A reanalysis of the Titanic data set in R and Quarto

Statistical report

Author

Simon Schwab

Published

November 1, 2024

Abstract
An introduction to Quarto for the participants in the Good Research Practice (GRP) course at the University of Zurich.

Objectives

We will learn Quarto by a practical example: a reanalysis of the Titanic data. Quarto enables you to put together content, executable code, tables, and figures into a finished document. To learn more about Quarto, see https://quarto.org.

In the analysis below, I stick to the following structure. This structure can also be seen in the table of contents on the right.

flowchart TB
O("Objectives") --> D("Data import")
D --> P("Data processing")
P --> Q("Quality control")
Q --> DS("Descriptive statistics")
DS --> PA("Primary analysis")
PA --> C("Computing information")

Here is a somewhat more detailed Data Analysis Workflow that I’m using in my own projects.

A final word of caution.

“A $100 analysis can make a $1,000,000 study worthless” –Frank Harrell

Primary goal

To identify factors associated with passenger survival in the 1912 Titanic incidence.

Data import

Usually this step involves reading an Excel file, data cleaning, merging different data sets, reshaping data, etc. Here, it is very simple. We load the data from the package carData. We also do quality control with the package testit.

If you don’t have the required packages already installed, you first need to install them.

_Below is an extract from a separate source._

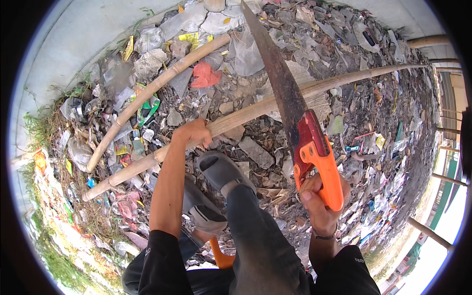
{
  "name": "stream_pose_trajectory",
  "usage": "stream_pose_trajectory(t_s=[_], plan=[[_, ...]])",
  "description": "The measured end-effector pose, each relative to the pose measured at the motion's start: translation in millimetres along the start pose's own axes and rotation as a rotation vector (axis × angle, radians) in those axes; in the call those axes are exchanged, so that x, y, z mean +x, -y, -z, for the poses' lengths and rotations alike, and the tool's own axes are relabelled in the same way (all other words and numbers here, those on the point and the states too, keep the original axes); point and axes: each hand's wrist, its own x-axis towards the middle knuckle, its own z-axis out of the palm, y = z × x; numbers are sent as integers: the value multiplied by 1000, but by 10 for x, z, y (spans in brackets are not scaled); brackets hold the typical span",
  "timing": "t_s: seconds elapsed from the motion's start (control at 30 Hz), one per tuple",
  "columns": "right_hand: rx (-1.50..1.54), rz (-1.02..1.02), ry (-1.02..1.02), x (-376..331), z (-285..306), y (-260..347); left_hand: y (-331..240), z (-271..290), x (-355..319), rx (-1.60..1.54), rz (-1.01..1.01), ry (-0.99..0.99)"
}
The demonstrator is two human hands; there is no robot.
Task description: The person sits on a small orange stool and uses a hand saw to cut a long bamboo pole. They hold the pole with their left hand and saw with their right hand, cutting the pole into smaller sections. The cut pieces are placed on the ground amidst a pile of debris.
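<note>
While the left hand (194, 132) curls around a long, pale-brown bamboo pole (246, 114) slanting from near left to far right over litter-strewn ground (383, 184), the right hand (319, 202) is clamped on the orange handle of a rusty, long-bladed handsaw (294, 105). The blade crosses above the pole; I can't tell whether they touch. With no cut visible, the sawing seems barely begun, if at all. A shorter tan bamboo pole (157, 87) lies apart, farther left.
</note>
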Motion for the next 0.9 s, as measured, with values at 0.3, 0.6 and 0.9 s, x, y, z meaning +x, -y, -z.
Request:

install.packages("carData")
install.packages("testit")
Code
library(carData)
library(testit)

After loading the package you can find the data in the object TitanicSurvival; I will rename it to data for simplicity. Inspect the data. What variables are available, and what type of data is it (continuous, binary, categorical, etc.)?

Code
data = TitanicSurvival

Now, I show a random set of passengers (rows in the data).

Code
set.seed(2024)
idx = sample(nrow(data), 6)
data[idx,]
survived sex age passengerClass
Richards, Master. George Sibley yes male 0.8333 2nd
Cacic, Mr. Luka no male 38.0000 3rd
Vendel, Mr. Olof Edvin no male 20.0000 3rd
Karaic, Mr. Milan no male 30.0000 3rd
Andersen, Mr. Albert Karvin no male 32.0000 3rd
Eustis, Miss. Elizabeth Mussey yes female 54.0000 1st

Data processing

This data set is very tidy and clean. We don’t need to do a lot of processing.

Histogram of age

However, it is important to get an overview of the data. I need to understand how the data looks like, for example, by plotting histograms for all continuous data variables.

Code
hist(data$age, main = "Distribution of age", xlab = "Age (years)",
     col = "#001E7C", border = "grey90")

I don’t like the label “Frequency”; change it to “Counts”.

Definition of outcome

Next, I define the primary outcome with a new variable called event. It is a binary outcome set to TRUE when the passenger survived, and FALSE otherwise.

Code
data$event = data$survived == "yes"

Missing data

A very important step is to assess and address missing data. I found that age has missing data, so I report the number of missing values in age (%).

Code
count = sum(is.na(data$age))
prc = sum(is.na(data$age))/nrow(data)*100

tab = data.frame(age = sprintf("%d (%.1f%%)", count, prc))
tab
age
263 (20.1%)

Create analysis dataset

We will do a complete case analysis. Actually, this is not really recommended; however, in this tutorial, it is fit for purpose. The analysis data set is stored in the object titanic.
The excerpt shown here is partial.